# #StackBounty: #random-forest #importance %IncMSE random forests importance measure – why is mean prediction error divided by standard d…

### Bounty: 50

Random forests have their variable importance calculated using one of two methods, of which permutation-based importance is considered better. In R’s `randomForest` package, this returns a measure called `%IncMSE` (or percentage increase in mean squared error) for regression cases. The calculation is explained clearly by @SorenHavelundWelling in this answer:

%IncMSE is the most robust and informative measure. It is the increase
in mse of predictions(estimated with out-of-bag-CV) as a result of
variable j being permuted(values randomly shuffled).
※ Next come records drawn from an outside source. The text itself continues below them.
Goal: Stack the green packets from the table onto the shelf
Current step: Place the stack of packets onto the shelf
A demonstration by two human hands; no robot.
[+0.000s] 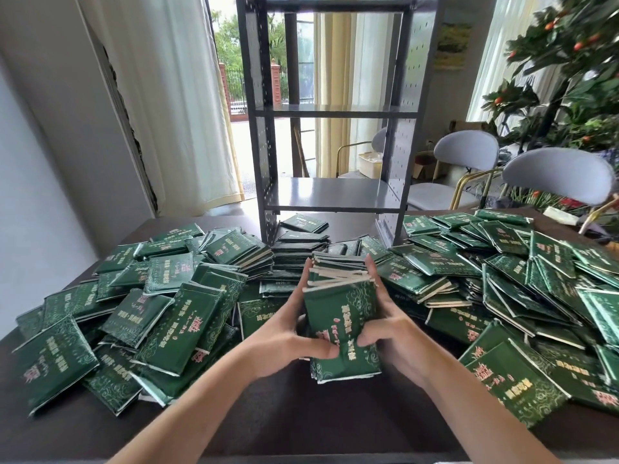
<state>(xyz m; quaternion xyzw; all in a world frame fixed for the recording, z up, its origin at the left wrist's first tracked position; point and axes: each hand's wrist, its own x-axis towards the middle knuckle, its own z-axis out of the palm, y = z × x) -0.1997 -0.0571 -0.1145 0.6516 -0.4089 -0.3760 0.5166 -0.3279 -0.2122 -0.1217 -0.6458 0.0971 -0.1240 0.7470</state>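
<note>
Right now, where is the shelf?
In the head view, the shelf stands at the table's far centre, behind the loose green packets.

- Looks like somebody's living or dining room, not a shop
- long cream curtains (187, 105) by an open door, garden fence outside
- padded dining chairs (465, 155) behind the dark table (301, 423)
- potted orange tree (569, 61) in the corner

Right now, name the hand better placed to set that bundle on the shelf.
Neither alone, probably: left hand and right hand both grip the bundle, and the shelf is straight ahead.
</note>
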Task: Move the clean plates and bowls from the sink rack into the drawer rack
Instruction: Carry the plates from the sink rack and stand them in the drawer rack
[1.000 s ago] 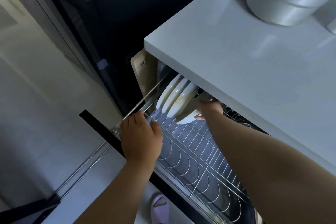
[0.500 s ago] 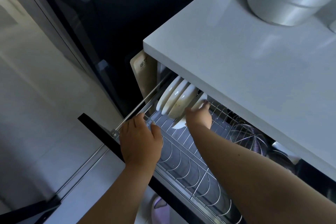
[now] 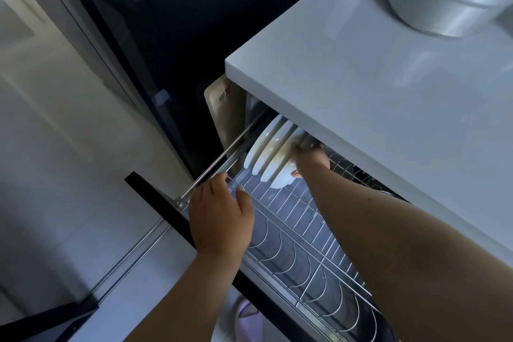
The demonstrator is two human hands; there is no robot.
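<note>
Plates (image 3: 273,153) stand upright in drawer rack (image 3: 291,219), touching right hand (image 3: 312,159)

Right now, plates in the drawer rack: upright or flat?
Upright. The plates stand on edge, side by side, at the rack's far end, leaning slightly. The right hand grips the nearest one.

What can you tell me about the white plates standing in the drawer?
The white plates stand on edge in a tight row at the far end of the wire drawer rack, partly tucked under the countertop. They look like glossy ceramic, and one shows a brownish smudge. At least three rims show; the exact count is hard to tell. The right hand holds the nearest dish in the row. The left hand rests on the rack's rail, apart from them.
</note>
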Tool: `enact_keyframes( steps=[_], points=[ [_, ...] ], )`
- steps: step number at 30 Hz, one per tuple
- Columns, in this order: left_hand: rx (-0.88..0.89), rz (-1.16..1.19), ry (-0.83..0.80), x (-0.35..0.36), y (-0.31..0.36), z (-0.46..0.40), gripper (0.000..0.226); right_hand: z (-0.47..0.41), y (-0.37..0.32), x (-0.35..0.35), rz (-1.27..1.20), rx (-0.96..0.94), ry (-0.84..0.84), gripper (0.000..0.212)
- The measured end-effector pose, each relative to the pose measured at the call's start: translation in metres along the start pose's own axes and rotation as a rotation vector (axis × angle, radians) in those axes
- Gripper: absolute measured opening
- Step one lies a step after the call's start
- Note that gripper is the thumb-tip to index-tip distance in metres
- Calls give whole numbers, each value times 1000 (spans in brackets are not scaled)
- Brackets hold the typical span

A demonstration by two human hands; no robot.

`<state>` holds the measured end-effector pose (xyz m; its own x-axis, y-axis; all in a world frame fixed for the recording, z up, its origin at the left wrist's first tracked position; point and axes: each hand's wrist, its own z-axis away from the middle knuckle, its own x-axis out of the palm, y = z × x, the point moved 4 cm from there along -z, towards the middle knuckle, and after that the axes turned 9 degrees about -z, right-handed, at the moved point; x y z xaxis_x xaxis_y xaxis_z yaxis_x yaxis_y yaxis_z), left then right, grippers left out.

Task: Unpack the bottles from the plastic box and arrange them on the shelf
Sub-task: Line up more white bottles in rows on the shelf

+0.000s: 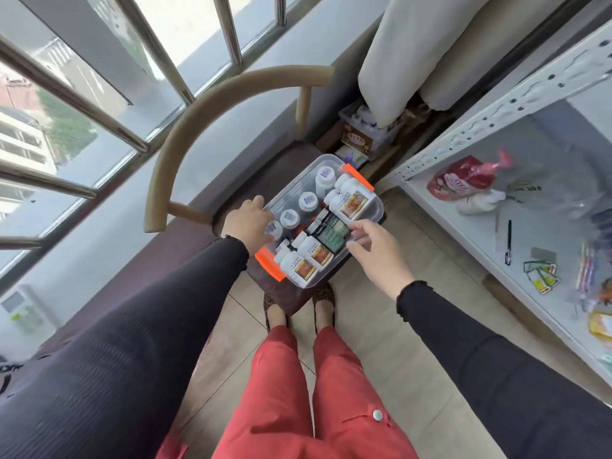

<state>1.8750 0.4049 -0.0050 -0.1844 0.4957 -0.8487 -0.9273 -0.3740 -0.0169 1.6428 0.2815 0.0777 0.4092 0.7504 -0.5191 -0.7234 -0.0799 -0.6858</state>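
A clear plastic box with orange latches sits on a dark chair seat, its transparent lid still on. Inside lie several white bottles with pictured labels, upright white-capped bottles and dark green boxes. My left hand rests on the box's left edge, fingers curled over the lid rim. Hovering at the right edge of the box, my right hand has its fingers loosely spread and touches the lid or is just above it. The white metal shelf stands to the right.
The chair's curved wooden backrest arcs behind the box. A window with steel bars is on the left. The shelf board holds a red pouch, a pen, small packets and a plastic bag. Cartons and a rolled curtain sit beyond the chair.
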Motion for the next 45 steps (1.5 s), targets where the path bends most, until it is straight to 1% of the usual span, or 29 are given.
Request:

1. grow regression forest. Compute OOB-mse, name this mse0.
2. for 1 to j var: permute values of column j, then predict and compute OOB-mse(j)
3. %IncMSE of j’th is (mse(j)-mse0)/mse0 * 100%

This matches my prior understanding as well. But the package documentation explains things this way (emphasis mine):

The first measure [%IncMSE] is computed from permuting OOB data: For each tree,
the prediction error on the out-of-bag portion of the data is recorded
(error rate for classification, MSE for regression). Then the same is
done after permuting each predictor variable. The difference between
the two are then averaged over all trees, and normalized by the
standard deviation of the differences
. If the standard deviation of
the differences is equal to 0 for a variable, the division is not done
(but the average is almost always equal to 0 in that case).

This normalization step does not really make sense to me, and is omitted by the answer quoted above as well. Why is this part of the calculation? And does the resulting value retain the meaning of a percentage change after this normalization? It wouldn’t seem like it to me.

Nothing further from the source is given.